■ **Work item**
The records follow. Print, word for word, the first line through the "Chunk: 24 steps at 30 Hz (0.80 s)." line.

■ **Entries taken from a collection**
-=-=-

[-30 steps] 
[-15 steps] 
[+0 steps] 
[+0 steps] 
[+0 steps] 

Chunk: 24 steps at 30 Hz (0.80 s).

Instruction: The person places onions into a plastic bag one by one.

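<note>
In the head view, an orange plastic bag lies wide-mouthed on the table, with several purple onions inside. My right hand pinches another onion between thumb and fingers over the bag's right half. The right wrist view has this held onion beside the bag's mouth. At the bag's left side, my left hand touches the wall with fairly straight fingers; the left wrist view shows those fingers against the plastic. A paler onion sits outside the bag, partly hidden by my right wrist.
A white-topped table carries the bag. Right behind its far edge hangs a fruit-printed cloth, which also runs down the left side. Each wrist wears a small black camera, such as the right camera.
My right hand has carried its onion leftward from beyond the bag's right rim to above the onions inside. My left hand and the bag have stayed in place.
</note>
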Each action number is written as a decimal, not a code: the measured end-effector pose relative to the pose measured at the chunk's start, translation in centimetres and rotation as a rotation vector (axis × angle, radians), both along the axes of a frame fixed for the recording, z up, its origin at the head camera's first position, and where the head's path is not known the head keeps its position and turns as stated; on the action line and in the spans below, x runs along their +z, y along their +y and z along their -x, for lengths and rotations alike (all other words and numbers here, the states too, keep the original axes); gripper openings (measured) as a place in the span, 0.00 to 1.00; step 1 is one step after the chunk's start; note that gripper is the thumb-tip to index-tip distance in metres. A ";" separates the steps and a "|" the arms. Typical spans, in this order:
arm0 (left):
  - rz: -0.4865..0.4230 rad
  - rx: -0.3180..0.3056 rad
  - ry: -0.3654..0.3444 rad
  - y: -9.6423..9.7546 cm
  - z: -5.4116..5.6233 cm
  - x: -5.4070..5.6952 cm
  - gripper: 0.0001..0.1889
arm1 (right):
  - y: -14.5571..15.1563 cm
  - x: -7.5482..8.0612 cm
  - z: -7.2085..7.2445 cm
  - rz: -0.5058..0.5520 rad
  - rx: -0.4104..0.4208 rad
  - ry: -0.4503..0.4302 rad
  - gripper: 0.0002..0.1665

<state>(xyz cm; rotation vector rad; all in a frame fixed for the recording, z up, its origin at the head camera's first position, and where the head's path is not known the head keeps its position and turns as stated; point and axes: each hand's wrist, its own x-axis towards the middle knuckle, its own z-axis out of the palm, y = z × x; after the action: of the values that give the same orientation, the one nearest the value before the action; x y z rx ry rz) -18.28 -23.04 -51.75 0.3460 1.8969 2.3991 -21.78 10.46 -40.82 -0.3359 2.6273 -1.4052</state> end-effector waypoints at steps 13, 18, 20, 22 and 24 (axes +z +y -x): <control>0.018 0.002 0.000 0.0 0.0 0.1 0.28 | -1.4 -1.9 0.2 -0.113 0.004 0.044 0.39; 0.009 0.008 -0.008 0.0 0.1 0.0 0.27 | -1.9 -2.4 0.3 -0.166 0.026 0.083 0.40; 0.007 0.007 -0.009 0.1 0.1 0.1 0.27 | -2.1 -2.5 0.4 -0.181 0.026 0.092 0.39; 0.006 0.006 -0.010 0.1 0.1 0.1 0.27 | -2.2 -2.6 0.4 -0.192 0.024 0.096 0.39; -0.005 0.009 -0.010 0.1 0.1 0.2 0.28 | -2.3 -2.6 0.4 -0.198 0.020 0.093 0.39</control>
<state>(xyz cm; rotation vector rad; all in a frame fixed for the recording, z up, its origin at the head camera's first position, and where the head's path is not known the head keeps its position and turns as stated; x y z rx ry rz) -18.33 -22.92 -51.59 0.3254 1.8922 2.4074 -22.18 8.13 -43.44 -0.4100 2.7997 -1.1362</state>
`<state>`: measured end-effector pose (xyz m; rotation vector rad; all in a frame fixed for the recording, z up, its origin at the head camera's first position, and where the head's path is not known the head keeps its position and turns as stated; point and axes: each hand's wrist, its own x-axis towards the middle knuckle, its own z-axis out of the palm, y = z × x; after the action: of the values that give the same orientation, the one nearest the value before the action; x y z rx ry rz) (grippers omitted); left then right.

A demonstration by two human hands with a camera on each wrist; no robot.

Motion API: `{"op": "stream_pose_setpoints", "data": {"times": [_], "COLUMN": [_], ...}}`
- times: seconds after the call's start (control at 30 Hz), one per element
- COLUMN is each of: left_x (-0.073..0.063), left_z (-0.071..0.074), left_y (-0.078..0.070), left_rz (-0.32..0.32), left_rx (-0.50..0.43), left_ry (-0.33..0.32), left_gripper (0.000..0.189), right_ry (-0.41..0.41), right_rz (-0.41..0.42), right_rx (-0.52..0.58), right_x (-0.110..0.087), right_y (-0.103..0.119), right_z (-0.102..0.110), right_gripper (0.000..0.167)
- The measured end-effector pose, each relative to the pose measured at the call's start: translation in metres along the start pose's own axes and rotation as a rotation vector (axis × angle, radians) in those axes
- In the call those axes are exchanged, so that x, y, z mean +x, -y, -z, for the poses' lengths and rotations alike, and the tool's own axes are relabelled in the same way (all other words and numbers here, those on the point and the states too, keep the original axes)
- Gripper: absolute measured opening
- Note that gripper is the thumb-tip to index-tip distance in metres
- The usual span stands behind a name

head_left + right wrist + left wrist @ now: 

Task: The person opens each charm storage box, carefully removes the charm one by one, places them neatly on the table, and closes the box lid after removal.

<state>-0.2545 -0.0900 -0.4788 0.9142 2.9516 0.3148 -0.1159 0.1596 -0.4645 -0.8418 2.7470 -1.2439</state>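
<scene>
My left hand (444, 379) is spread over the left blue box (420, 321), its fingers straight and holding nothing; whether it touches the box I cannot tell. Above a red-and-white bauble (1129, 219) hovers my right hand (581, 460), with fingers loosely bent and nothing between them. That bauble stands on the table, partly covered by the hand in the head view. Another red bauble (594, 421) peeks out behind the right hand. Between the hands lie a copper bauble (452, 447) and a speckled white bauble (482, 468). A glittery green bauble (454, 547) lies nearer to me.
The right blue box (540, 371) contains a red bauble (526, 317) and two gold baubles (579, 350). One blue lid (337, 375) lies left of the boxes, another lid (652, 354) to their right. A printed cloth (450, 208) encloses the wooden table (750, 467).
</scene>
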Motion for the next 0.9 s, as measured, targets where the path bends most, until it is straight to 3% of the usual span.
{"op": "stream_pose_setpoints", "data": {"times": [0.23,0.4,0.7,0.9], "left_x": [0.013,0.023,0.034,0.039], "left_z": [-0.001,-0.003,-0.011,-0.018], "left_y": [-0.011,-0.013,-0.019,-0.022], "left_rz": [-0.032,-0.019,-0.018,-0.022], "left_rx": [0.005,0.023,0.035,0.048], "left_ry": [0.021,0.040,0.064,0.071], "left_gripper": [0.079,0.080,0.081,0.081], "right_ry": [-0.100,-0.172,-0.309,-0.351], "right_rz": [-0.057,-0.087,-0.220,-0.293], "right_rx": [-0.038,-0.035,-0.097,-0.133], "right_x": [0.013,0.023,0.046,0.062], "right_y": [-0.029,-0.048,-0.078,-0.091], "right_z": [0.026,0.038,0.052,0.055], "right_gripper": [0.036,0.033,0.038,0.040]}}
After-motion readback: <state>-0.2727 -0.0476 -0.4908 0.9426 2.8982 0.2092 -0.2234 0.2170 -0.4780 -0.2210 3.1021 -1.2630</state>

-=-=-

■ **Solution**
[-30 steps] 
[-15 steps] 
[+0 steps] 
[+0 steps] 
[+0 steps] 

Chunk: 24 steps at 30 Hz (0.80 s).

Nothing else is needed to complete the exercise.